Once that has started, the wedge is driven in deeper and the gap between what the children is doing and what the parents are aware of gets wider and wider. The complex mental space that is used to control the child is expanded, until the child feels they have no room to move, or report their distress.

Scary? You bet, and the average John Doe on the street has not a clue that that is the sort of 'process' employed.

In this case, the trust was largely there in the joint roles of: medical practitioner, Church leader, & community leader. Be building up the sense of financial indebtedness, he was able to create the sense that he was their friend, when he was a predator.

As an aside, for the life of me I cannot comprehend the appeal of spending ones entire day taking a gynecological perspective on women. I am far from adverse to the female form and even female genitals, but this guy must have developed callouses on his ears from rubbing on the inside of women's knees!! :eek: :Crazy: :eek: )

Daryl

helemon
20th July 2006, 11:29 PM
Part of my learning curve was seeing how sexual abusers build up an unhealthy sense of trust and indebtedness on the part of their 'victim'.

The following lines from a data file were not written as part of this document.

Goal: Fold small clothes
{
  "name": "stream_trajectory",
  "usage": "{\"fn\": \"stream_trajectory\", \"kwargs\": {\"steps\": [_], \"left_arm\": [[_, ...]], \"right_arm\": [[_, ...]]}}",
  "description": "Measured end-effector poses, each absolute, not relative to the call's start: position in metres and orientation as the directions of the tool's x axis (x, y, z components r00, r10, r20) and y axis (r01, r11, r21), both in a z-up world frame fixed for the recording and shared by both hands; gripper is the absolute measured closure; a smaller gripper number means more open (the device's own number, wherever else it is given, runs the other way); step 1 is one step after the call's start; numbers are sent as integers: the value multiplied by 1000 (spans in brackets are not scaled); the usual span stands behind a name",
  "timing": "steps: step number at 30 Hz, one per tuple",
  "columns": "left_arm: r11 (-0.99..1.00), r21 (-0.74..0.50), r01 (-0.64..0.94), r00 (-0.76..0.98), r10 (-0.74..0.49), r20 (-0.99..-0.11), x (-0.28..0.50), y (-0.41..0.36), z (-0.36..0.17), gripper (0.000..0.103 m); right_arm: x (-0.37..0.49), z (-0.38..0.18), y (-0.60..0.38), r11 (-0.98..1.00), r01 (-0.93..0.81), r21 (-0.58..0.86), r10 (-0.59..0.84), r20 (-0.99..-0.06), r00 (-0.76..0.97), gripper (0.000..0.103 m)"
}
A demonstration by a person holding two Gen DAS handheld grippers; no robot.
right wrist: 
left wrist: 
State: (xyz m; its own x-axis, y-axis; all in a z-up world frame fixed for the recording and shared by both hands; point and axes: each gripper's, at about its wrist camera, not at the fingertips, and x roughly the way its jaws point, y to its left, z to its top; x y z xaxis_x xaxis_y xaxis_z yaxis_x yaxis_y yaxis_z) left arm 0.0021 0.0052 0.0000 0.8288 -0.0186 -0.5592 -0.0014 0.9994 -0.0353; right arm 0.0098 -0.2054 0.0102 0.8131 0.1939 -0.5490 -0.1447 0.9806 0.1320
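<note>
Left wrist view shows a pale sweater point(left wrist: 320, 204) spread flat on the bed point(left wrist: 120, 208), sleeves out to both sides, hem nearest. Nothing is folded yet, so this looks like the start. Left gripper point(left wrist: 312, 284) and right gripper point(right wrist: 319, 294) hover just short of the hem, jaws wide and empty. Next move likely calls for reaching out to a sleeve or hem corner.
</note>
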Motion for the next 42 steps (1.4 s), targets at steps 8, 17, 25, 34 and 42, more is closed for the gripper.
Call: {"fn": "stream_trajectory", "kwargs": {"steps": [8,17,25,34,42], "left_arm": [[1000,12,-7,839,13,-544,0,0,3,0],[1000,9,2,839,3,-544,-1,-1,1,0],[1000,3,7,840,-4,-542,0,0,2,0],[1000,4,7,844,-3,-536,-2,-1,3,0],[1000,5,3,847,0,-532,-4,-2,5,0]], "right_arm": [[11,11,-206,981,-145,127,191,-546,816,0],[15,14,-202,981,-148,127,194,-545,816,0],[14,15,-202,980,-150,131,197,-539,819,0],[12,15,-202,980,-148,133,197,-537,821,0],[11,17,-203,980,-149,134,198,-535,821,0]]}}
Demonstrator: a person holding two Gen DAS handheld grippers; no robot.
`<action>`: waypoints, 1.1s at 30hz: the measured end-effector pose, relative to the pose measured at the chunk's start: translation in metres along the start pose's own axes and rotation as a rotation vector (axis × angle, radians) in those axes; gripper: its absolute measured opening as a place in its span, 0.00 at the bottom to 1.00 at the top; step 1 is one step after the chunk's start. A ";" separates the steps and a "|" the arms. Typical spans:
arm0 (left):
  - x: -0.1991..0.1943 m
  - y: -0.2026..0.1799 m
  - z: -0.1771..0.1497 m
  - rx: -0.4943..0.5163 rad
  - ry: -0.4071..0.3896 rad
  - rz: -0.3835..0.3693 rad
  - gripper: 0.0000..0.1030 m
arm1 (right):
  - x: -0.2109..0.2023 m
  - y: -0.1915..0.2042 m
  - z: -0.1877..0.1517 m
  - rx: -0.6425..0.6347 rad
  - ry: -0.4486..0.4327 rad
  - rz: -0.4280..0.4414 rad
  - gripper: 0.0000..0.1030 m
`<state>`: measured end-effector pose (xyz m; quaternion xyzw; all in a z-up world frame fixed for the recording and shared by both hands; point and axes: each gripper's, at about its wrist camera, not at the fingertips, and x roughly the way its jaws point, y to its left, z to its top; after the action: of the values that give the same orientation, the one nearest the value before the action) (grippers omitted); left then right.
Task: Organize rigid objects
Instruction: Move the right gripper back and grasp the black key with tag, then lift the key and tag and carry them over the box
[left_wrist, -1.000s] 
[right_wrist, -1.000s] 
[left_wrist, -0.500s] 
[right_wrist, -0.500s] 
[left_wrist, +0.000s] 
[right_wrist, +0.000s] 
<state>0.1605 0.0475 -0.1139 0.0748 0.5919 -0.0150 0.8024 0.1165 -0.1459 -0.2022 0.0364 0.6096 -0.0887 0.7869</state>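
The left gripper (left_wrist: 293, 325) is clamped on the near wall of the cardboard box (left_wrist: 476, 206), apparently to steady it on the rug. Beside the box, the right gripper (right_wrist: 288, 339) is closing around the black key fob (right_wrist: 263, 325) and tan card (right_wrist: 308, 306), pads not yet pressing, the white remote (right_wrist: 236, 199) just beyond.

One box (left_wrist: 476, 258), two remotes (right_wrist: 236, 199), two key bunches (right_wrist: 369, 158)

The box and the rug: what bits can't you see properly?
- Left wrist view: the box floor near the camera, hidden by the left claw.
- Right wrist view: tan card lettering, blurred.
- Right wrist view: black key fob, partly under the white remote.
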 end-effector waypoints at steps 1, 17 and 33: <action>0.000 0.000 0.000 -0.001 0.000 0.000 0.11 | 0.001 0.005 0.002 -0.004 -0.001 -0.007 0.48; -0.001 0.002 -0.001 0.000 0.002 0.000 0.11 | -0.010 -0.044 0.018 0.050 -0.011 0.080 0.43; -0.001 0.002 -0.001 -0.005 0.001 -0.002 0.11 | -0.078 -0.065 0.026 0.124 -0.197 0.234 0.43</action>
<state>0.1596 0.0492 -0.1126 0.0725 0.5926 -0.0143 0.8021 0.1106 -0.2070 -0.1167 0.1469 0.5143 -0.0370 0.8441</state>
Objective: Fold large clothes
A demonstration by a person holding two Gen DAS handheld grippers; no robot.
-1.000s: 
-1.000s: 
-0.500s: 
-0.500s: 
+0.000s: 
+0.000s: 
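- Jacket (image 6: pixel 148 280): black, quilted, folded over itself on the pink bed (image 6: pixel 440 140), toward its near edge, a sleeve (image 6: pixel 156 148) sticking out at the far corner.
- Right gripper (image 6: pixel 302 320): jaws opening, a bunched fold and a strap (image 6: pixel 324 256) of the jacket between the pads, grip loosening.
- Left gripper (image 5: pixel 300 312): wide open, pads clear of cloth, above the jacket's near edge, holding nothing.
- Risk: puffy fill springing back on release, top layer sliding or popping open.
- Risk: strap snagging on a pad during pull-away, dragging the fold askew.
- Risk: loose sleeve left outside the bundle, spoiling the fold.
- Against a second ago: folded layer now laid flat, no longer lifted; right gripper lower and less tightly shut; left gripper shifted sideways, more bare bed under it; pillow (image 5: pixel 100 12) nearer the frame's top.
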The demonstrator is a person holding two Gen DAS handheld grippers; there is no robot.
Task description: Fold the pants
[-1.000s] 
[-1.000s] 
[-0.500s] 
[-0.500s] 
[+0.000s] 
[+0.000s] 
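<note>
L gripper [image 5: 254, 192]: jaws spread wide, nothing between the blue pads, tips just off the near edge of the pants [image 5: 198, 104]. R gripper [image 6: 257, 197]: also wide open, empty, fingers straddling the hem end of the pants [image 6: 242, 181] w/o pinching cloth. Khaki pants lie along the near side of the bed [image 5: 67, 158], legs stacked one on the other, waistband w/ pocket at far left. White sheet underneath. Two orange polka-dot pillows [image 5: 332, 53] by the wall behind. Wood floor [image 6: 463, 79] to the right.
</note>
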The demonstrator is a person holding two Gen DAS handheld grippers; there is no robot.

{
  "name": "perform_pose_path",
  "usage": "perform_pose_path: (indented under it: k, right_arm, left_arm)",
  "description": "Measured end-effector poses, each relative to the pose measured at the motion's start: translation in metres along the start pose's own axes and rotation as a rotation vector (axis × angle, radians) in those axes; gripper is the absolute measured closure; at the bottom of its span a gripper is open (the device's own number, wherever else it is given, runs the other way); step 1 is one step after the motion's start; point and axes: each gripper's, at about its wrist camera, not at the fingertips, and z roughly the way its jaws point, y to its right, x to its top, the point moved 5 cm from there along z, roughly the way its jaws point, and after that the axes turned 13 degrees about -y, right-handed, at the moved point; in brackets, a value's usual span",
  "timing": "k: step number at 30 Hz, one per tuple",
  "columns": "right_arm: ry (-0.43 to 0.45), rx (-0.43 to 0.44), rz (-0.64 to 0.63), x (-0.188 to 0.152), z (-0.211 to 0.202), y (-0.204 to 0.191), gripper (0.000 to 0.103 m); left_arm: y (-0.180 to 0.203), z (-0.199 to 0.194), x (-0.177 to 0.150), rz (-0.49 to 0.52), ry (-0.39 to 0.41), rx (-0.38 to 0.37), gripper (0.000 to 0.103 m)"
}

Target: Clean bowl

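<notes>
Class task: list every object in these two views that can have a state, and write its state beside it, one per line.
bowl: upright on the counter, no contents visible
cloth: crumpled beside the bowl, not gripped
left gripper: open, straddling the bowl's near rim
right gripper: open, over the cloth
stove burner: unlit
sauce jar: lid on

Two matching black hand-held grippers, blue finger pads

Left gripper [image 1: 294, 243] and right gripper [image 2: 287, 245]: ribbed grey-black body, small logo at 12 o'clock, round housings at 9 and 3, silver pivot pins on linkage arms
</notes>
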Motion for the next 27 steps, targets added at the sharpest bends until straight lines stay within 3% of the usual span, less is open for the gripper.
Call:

That ties in with the previous thread on slavery and how the atonement is used to create endebtedness on the part of the believer.

I saw a short video on your tube where a guy tried to video tape a Scientology meeting. Three goons started harassing the cameraman. They kept asking him what his crimes were because only people with a crime to hide would hate Scientology. It reminded me of Hubbards book Battlefield Earth where the primary goal of the alien society was to gain leverage over their fellow aliens so that they could blackmail them into doing what they wanted. It really made me think about the whole confession of sins and how much power that gives the clergy. Here are these men who know the dirty little secrets of the whole community. Is it really about forgiveness or obtaining emotional leverage?